Ferkans — Interactive Telecom Tutor

When Side Information is Rate-Limited

In the Wyner-Ziv problem (Chapter 6), the decoder has full access to side information $Y^n$ . In the Slepian-Wolf problem (Chapter 7), both sources are encoded at positive rates. But what about the intermediate case: one encoder compresses $X$ , while a helper who observes correlated $Y$ can send a rate-limited description to the decoder?

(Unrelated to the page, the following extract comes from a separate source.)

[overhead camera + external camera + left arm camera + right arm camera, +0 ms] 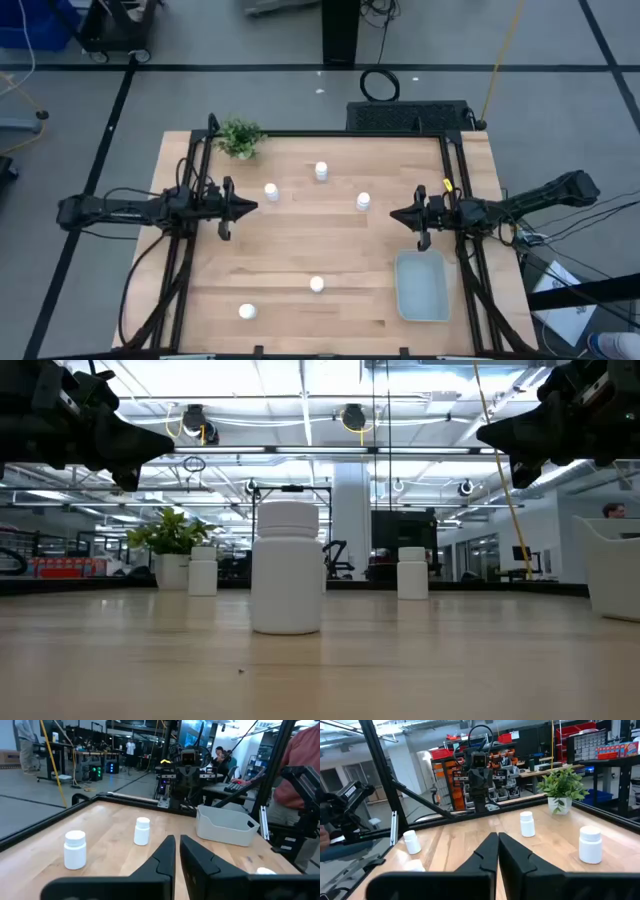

This is the source coding with a helper problem. The helper cannot send $Y^n$ in full — it has a rate budget $R_Y$ — but even a partial description of $Y$ can help the decoder reconstruct $X$ . The natural question is: what rate pair $(R_X, R_Y)$ is needed to achieve distortion $D$ ?

This problem connects to Wyner's common information, a measure of the shared structure between $X$ and $Y$ that is more nuanced than mutual information.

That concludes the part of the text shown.